• [YOUR OBJECTIVE] The whole listing is to be returned exactly.

• [DATASET EXTRACT]
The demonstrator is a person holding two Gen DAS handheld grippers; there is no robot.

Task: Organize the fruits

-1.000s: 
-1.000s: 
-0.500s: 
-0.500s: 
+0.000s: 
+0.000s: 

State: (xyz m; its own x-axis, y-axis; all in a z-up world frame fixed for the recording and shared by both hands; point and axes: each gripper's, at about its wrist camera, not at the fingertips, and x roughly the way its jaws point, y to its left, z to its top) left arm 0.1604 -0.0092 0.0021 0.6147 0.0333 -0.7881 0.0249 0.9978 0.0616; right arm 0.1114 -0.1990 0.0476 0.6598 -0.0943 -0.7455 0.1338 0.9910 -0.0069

• [SOLUTION]
The demonstrator is a person holding two Gen DAS handheld grippers; there is no robot.

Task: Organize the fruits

-1.000s: 
-1.000s: 
-0.500s: 
-0.500s: 
+0.000s: 
+0.000s: 

State: (xyz m; its own x-axis, y-axis; all in a z-up world frame fixed for the recording and shared by both hands; point and axes: each gripper's, at about its wrist camera, not at the fingertips, and x roughly the way its jaws point, y to its left, z to its top) left arm 0.1604 -0.0092 0.0021 0.6147 0.0333 -0.7881 0.0249 0.9978 0.0616; right arm 0.1114 -0.1990 0.0476 0.6598 -0.0943 -0.7455 0.1338 0.9910 -0.0069

The output above is complete.